■ **TASK BRIEF**
Below are some records. Quote exactly the lines from the one that contains "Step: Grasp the" through the last, both included, and leave out the pictures.

■ **Dataset excerpts**
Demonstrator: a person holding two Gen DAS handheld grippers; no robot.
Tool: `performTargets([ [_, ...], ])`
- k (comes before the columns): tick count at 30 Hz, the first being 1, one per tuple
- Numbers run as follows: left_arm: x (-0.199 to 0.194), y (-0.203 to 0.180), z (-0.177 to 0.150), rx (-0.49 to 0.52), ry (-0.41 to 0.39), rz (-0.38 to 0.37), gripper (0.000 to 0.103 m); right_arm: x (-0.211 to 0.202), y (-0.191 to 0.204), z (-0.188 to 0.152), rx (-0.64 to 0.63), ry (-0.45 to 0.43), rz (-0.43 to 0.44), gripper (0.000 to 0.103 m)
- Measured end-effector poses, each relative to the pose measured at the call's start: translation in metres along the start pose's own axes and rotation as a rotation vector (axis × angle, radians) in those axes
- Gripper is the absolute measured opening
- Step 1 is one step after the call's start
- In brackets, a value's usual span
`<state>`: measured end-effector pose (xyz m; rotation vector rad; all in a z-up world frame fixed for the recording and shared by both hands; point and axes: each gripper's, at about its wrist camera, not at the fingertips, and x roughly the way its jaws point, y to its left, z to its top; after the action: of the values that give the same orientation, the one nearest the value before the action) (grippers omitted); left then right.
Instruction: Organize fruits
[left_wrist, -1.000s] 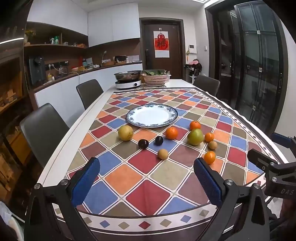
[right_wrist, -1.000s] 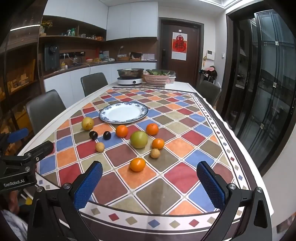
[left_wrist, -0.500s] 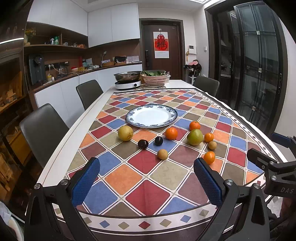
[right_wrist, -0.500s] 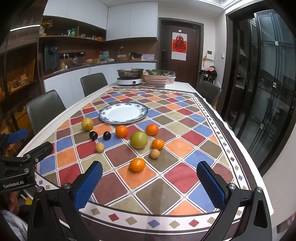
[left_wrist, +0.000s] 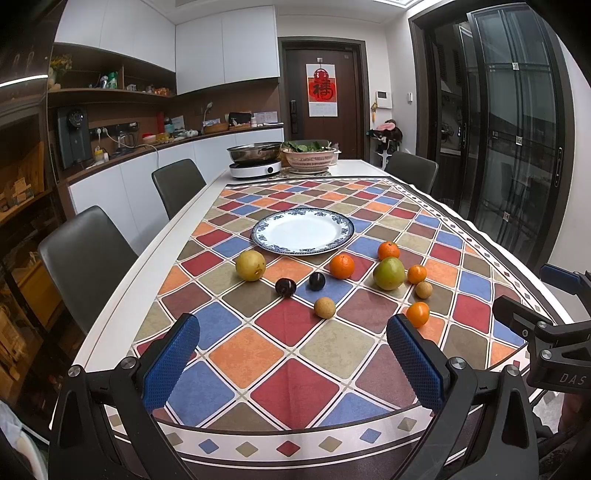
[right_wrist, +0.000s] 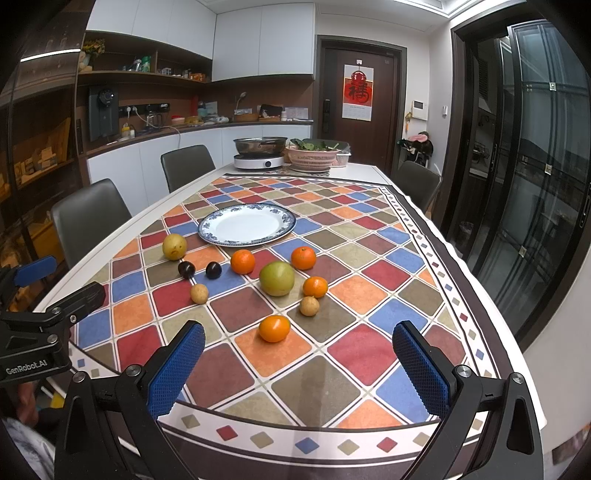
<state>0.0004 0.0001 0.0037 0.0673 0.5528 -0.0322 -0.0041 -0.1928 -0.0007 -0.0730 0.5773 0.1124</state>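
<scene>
Both tongs stand wide and hold nothing: left gripper (left_wrist: 293, 363), right gripper (right_wrist: 298, 367). The table's (right_wrist: 373, 171) near edge is hidden behind them; the fruits lie beyond, near the plate (right_wrist: 246, 225).

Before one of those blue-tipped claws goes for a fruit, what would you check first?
1. Left gripper open, holding nothing: ok.
2. Right gripper open, holding nothing: ok.
3. Plate bare, ready for fruit: ok.
4. Nearest orange fruit stands apart from its neighbours: ok.
5. Green apple has free space on both sides: not ok, an orange sits close beside it.
6. Fruit firmness: cannot tell.
</scene>
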Motion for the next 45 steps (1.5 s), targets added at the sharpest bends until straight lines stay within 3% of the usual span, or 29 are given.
performTargets([
  [45, -0.0013, -0.0008, -0.0053, -0.004, 0.002, -0.003, 0.103, 0.0025, 0.0013, -0.0003, -0.003, 0.001, 0.0, 0.102],
])
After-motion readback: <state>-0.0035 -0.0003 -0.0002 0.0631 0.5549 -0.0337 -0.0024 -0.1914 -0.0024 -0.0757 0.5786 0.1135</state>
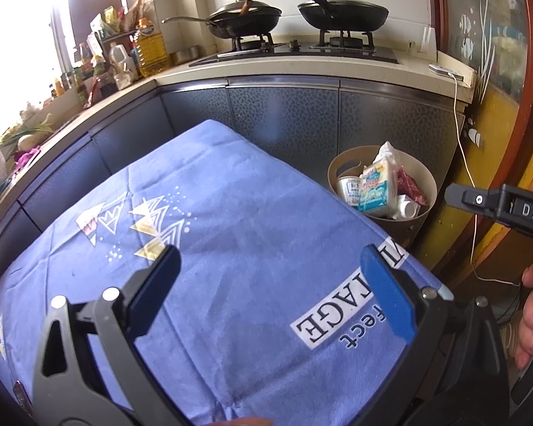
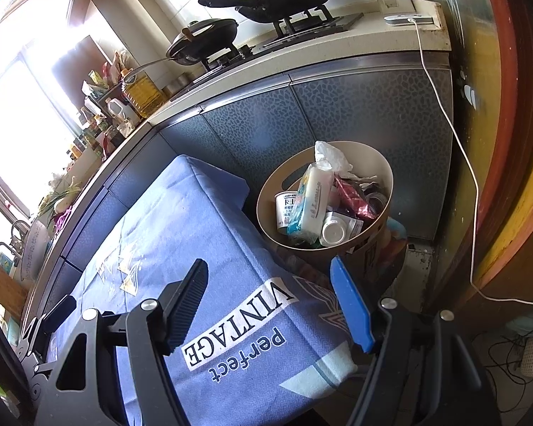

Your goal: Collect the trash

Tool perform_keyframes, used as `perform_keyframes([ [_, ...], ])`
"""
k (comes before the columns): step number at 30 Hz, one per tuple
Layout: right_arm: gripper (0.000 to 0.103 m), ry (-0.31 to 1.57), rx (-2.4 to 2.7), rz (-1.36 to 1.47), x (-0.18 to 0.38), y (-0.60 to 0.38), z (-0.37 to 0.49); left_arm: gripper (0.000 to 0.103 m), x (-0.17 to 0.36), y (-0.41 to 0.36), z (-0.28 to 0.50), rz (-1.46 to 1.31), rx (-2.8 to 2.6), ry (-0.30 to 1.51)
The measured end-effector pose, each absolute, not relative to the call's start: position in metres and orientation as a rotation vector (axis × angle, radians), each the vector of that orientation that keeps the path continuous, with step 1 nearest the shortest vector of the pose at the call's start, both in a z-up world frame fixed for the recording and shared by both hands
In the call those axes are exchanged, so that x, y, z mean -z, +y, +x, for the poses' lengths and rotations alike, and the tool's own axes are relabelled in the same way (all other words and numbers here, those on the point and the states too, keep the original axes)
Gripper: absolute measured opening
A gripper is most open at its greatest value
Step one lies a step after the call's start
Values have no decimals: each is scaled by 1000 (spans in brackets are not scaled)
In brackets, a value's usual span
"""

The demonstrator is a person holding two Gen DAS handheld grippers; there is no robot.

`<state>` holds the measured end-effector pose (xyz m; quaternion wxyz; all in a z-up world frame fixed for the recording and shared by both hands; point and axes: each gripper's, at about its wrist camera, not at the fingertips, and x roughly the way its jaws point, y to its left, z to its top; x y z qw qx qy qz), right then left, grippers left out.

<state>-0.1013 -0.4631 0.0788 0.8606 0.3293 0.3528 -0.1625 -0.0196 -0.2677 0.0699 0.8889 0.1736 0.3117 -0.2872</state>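
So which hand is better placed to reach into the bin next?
Probably the right. Its open tool faces the trash bin just beyond the cloth corner, while the open left tool sits over the blue cloth, bin off to its right.

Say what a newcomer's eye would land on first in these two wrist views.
The blue cloth printed "perfect VINTAGE" fills the foreground, bare of trash. Just past its far right corner stands the tan bin, already stuffed with a tissue pack, a small white cup and wrappers. Both the left gripper and the right gripper hang open and empty over the cloth, with two black pans on the stove behind.
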Motion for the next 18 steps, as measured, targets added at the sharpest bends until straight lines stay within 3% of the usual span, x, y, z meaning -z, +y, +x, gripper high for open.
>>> perform_keyframes([
  [18, 71, 745, 345, 700, -76, -463, -101, 97, -64, -269, -19, 366, 600, 670],
])
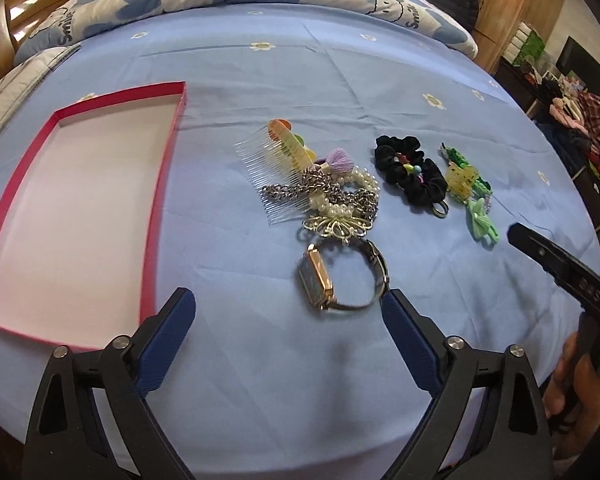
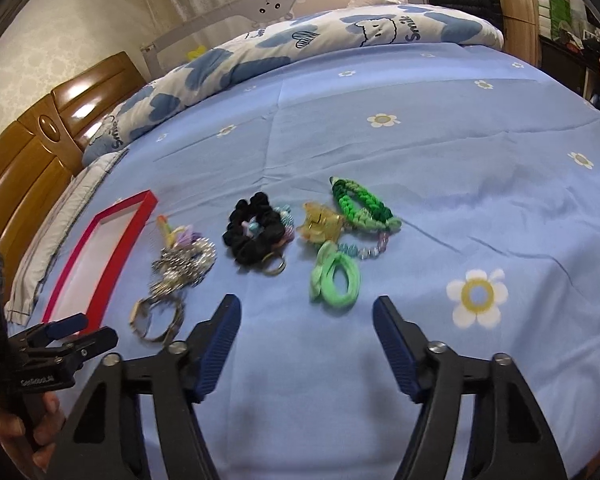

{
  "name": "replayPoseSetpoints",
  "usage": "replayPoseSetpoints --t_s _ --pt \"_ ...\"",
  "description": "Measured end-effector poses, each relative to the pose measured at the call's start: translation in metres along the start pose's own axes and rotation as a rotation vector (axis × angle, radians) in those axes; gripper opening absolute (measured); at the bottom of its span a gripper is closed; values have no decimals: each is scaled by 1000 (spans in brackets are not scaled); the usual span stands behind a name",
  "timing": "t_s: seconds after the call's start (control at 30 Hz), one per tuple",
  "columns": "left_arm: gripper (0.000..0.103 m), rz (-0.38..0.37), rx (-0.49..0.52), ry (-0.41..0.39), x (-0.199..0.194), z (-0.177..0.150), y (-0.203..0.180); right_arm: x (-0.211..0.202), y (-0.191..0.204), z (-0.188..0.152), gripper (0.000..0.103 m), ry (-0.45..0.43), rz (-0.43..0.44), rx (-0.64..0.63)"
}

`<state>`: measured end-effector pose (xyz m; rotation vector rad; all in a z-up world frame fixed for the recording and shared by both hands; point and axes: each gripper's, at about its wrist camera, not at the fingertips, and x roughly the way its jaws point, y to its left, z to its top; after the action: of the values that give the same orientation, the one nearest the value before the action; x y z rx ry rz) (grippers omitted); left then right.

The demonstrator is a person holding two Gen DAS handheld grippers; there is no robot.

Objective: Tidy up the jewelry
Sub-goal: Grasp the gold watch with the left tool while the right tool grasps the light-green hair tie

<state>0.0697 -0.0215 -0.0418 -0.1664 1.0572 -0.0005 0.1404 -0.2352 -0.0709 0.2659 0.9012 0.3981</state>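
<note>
- Two grippers are hovering over a blue flowered bedsheet with jewelry lying on it.
- Left gripper is holding its jaws spread wide, pinching nothing; a watch is lying just beyond them, its band close to the right fingertip.
- Right gripper is holding its jaws apart and empty, pointing toward a light green hair tie lying just ahead.
- Beyond the watch, a clear comb, chains and a pearl bracelet are lying heaped together.
- A black scrunchie is sitting beside a braided green bracelet.
- A pink-rimmed box lid is sitting well left of the pile, open side up.
</note>
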Motion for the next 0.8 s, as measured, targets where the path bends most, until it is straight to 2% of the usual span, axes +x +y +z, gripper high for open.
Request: replayPoseSetpoints --t_s 0.2,0.23,0.27,0.33,0.4,0.43,0.8 --pt "75 -22 7 60 22 8 -2 32 -4 10 45 51 -10 -5" --pt "67 -27 7 71 26 9 -2 36 -4 10 39 61 -12 -9" --pt "54 -32 9 81 30 9 -2 39 -4 10 35 68 -13 -11" --pt "39 -26 22 98 36 9 -3 43 -5 9 17 80 -10 -14" --pt "23 -31 37 90 35 9 -3 44 -6 6 15 83 0 -10" --pt "9 -46 39 92 35 9 -3 43 -7 5 14 80 4 -9" --pt "9 -69 24 94 12 -7 9 11 12 -10 13 54 114 1"
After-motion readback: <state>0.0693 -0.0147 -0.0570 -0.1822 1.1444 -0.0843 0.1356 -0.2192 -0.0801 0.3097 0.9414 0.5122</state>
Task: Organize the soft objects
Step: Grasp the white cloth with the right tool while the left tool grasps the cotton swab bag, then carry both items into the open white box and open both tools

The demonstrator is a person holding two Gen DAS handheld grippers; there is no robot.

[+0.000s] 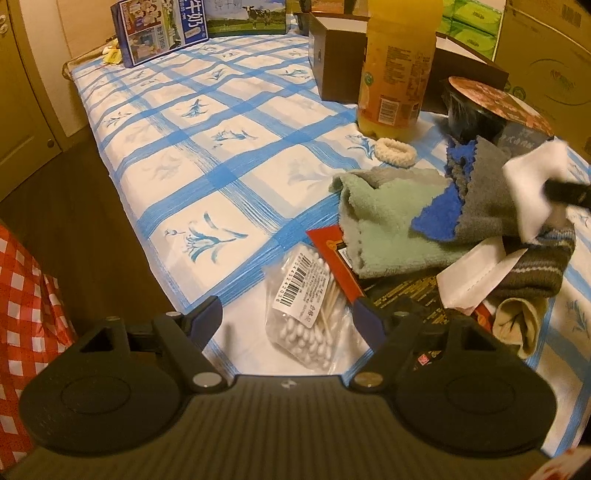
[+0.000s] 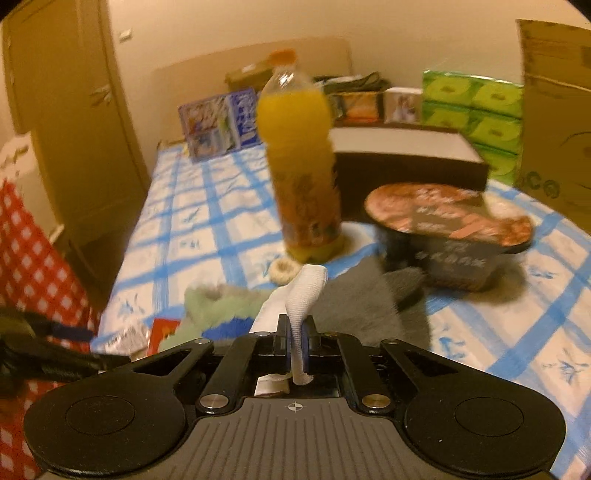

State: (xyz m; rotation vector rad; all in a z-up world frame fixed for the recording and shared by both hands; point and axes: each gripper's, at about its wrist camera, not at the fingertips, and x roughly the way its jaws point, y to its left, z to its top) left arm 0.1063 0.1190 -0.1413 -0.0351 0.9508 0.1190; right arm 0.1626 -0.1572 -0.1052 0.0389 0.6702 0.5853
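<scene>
In the right wrist view my right gripper is shut on a white cloth, which sticks up from between the pads. The left wrist view shows that white cloth lifted above the pile, with the right gripper on it. The pile holds a green towel, a blue and grey cloth, a striped knit sock and a beige sock. A cream scrunchie lies apart, near the bottle. My left gripper stands open over a bag of cotton swabs, not touching it.
An orange juice bottle and a lidded noodle bowl stand behind the pile, with a dark box beyond. A red packet lies under the towel. Milk cartons sit at the far end. A red checked bag hangs left of the table.
</scene>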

■ **REPLY TO THE TASK**
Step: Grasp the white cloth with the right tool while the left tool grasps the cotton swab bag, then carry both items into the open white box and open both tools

The demonstrator is a person holding two Gen DAS handheld grippers; there is no robot.

[+0.000s] 
[+0.000s] 

State: (xyz m; rotation vector rad; all in a z-up world frame fixed for the recording and shared by both hands; point and axes: each gripper's, at about its wrist camera, not at the fingertips, and x roughly the way its jaws point, y to its left, z to its top) left arm 0.1063 0.1190 -0.1413 -0.0351 0.9508 0.1190; right arm 0.1626 -0.1572 -0.1052 0.0389 0.6702 0.5853
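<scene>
In the right wrist view my right gripper is shut on a white cloth, which sticks up from between the pads. The left wrist view shows that white cloth lifted above the pile, with the right gripper on it. The pile holds a green towel, a blue and grey cloth, a striped knit sock and a beige sock. A cream scrunchie lies apart, near the bottle. My left gripper stands open over a bag of cotton swabs, not touching it.
An orange juice bottle and a lidded noodle bowl stand behind the pile, with a dark box beyond. A red packet lies under the towel. Milk cartons sit at the far end. A red checked bag hangs left of the table.
</scene>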

The output requires no additions.